Discourse IX.—Tusiane.

Chapter I.—Chastity the Chief Ornament of the True Tabernacle; Seven Days Appointed to the Jews for Celebrating the Feast of Tabernacles: What They Signify; The Sum of This Septenary Uncertain; Not Clear to Any One When the Consummation of the World Will Be; Even Now the Fabric of the World Completed.

O Arete, thou dearest boast to the lovers of virginity, I also implore thee to afford me thine aid, lest I should be wanting in words, the subject having been so largely and variously handled. Wherefore I ask to be excused exordium and introductions, lest, whilst I delay in embellishments suitable to them, I depart from the subject: so glorious, and honourable, and renowned a thing is virginity.

God, when He appointed to the true Israelites the legal rite of the true feast of the tabernacles, directed, in Leviticus, how they should keep and do honour to the feast; above all things, saying that each one should adorn his tabernacle with chastity. I will add the words themselves of Scripture, from which, without any doubt, it will be shown how agreeable to God, and acceptable to Him, is this ordinance of virginity: “In the fifteenth day of the seventh month, when ye have gathered in the fruit of the land, ye shall keep a feast unto the Lord seven days: on the first day shall be a Sabbath, and on the eighth day shall be a Sabbath. And ye shall take you on the first day the boughs of goodly trees, branches of palm-trees, and the boughs of thick trees, and willows[1] of the brook; and ye shall rejoice before the Lord your God seven days. And ye shall keep it a feast unto the Lord seven days in the year. It shall be a statute for ever in your generations; ye shall celebrate it in the seventh month. Ye shall dwell in booths seven days; all that are Israelites born shall dwell in booths; that your generations may know that I made the children of Israel to dwell in booths, when I brought them out of Egypt: I am the Lord your God.”[2]

Here the Jews, fluttering about the bare letter of Scripture, like drones about the leaves of herbs, but not about flowers and fruits as the bee, fully believe that these words and ordinances were spoken concerning such a tabernacle as they erect; as if God delighted in those trivial adornments which they, preparing, fabricate from trees, not perceiving the wealth of good things to come; whereas these things, being like air and phantom shadows, foretell the resurrection and the putting up of our tabernacle that had fallen upon the earth, which at length, in the seventh thousand of years, resuming again immortal, we shall celebrate the great feast of true tabernacles in the new and indissoluble creation, the fruits of the earth having been gathered in, and men no longer begetting and begotten, but God resting from the works of creation.[3]

For since in six days God made the heaven and the earth, and finished the whole world, and rested on the seventh day from all His works which He had made, and blessed the seventh day and sanctified it,[4] so by a figure in the seventh month, when the fruits of the earth have been gathered in, we are commanded to keep the feast to the Lord, which signifies that, when this world shall be terminated at the seventh thousand years, when God shall have completed the world, He shall rejoice in us.[5] For now to this time all things are created by His all-sufficient will and inconceivable power; the earth still yielding its fruits, and the waters being gathered together in their receptacles; and the light still severed from darkness, and the allotted number of men not yet being complete; and the sun arising to rule the day, and the moon the night; and four-footed creatures, and beasts, and creeping things arising from the earth, and winged creatures, and creatures that swim, from the water.

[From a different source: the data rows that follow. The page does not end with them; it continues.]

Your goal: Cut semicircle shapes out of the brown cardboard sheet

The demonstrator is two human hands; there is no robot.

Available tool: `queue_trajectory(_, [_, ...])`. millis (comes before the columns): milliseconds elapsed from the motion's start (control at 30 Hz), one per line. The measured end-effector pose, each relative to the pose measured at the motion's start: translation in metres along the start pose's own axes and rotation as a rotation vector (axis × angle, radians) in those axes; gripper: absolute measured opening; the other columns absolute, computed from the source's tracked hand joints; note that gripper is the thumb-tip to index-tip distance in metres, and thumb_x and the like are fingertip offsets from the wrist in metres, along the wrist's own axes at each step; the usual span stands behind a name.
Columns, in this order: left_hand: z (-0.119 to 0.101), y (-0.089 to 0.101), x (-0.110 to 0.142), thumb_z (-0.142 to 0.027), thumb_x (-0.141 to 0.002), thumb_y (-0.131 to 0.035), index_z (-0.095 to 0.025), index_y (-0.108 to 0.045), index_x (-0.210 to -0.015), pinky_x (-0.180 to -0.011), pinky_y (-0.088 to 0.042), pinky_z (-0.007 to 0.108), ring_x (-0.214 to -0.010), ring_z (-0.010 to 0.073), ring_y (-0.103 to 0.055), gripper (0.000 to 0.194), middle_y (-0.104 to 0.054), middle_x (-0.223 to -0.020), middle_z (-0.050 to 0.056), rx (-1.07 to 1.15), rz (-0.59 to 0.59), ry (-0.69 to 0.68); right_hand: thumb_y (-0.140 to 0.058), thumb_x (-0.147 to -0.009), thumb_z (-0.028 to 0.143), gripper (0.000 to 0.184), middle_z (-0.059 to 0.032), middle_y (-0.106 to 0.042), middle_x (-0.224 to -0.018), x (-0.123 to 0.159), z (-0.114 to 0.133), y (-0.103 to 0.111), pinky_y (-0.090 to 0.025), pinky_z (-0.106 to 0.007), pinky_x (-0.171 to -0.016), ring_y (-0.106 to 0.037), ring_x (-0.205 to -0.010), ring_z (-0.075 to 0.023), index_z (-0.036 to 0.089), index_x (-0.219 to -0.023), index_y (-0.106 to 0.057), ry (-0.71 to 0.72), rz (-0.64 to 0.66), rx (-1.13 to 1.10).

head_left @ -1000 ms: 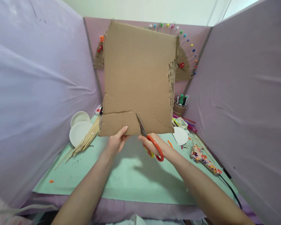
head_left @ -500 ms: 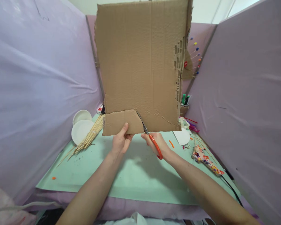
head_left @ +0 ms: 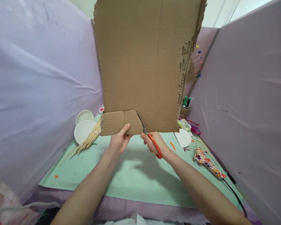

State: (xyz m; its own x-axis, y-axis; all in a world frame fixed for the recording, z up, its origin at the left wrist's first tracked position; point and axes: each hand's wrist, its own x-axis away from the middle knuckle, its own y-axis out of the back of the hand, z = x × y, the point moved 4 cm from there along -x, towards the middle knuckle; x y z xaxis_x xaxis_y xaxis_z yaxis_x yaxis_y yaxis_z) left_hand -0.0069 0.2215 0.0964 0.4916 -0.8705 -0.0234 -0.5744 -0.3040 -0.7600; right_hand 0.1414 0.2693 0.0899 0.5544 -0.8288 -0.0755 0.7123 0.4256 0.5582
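Note:
A large brown cardboard sheet (head_left: 142,62) is held upright above the table, its right edge torn to show the corrugation. A cut line crosses its lower left part, marking off a flap (head_left: 112,122). My left hand (head_left: 120,137) pinches this flap from below, thumb in front and fingers behind. My right hand (head_left: 155,142) is closed around the red handles of a pair of scissors (head_left: 152,139). The blades point up and left at the cardboard, with their tip by the inner end of the cut line.
On the left lie wooden skewers (head_left: 90,137) and white paper plates (head_left: 84,131). To the right are a flower-patterned glue gun (head_left: 208,162) with a black cord, a cut white piece (head_left: 184,138) and a pen cup (head_left: 184,111). Lilac sheets (head_left: 248,93) wall in the green tabletop (head_left: 140,175).
The cardboard's upper part has come closer and fills more of the view, its top edge now out of frame. Both hands keep their grip, and the scissors sit almost where they were.

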Motion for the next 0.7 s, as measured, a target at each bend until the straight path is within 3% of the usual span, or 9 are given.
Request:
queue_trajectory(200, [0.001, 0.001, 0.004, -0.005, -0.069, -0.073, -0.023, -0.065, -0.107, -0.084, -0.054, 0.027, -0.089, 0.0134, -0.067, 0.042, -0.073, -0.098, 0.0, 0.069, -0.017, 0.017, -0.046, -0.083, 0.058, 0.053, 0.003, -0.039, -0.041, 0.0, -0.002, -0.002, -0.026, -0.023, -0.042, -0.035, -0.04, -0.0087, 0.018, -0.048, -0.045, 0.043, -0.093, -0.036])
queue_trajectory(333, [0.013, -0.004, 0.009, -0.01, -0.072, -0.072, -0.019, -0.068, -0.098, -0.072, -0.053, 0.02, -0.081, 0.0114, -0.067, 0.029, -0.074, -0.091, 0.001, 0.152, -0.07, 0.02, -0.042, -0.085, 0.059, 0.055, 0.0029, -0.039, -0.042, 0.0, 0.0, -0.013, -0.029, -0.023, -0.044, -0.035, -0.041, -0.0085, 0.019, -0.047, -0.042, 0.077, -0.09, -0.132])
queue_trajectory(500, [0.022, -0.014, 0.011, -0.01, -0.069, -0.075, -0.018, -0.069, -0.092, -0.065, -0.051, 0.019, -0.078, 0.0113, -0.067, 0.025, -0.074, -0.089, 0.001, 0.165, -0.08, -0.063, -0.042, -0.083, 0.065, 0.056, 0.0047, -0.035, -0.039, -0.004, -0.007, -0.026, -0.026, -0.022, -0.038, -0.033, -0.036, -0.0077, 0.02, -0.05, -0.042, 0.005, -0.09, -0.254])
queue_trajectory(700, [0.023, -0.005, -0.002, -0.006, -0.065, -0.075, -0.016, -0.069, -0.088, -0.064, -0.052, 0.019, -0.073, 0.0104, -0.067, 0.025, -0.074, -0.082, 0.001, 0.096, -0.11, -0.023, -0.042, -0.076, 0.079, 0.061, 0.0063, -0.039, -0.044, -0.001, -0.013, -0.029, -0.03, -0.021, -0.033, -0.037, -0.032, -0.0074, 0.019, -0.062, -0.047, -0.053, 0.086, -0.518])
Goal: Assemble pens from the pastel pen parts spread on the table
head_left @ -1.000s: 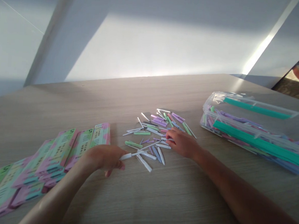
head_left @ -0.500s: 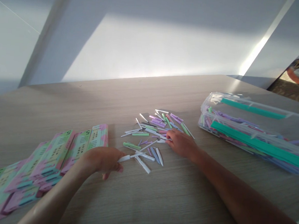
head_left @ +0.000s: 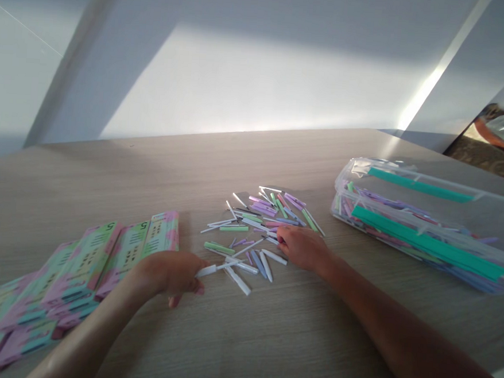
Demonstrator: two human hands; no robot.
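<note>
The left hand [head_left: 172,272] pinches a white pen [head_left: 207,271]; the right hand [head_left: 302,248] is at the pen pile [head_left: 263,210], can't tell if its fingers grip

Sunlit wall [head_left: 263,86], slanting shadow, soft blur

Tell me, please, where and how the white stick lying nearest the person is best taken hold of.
Probably pinch the white stick across its near end, coming from the person's right: it is slim and lies flat, that end juts free of the pile, and the left hand is on the other side.
</note>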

Then, when the appointed times shall have been accomplished, and God shall have ceased to form this creation, in the seventh month, the great resurrection-day, it is commanded that the Feast of our Tabernacles shall be celebrated to the Lord, of which the things said in Leviticus are symbols and figures, which things, carefully investigating, we should consider the naked truth itself, for He saith, “A wise man will hear, and will increase learning; and a man of understanding shall attain unto wise counsels: to understand a proverb, and the interpretation; the words of the wise, and their dark sayings.”[6]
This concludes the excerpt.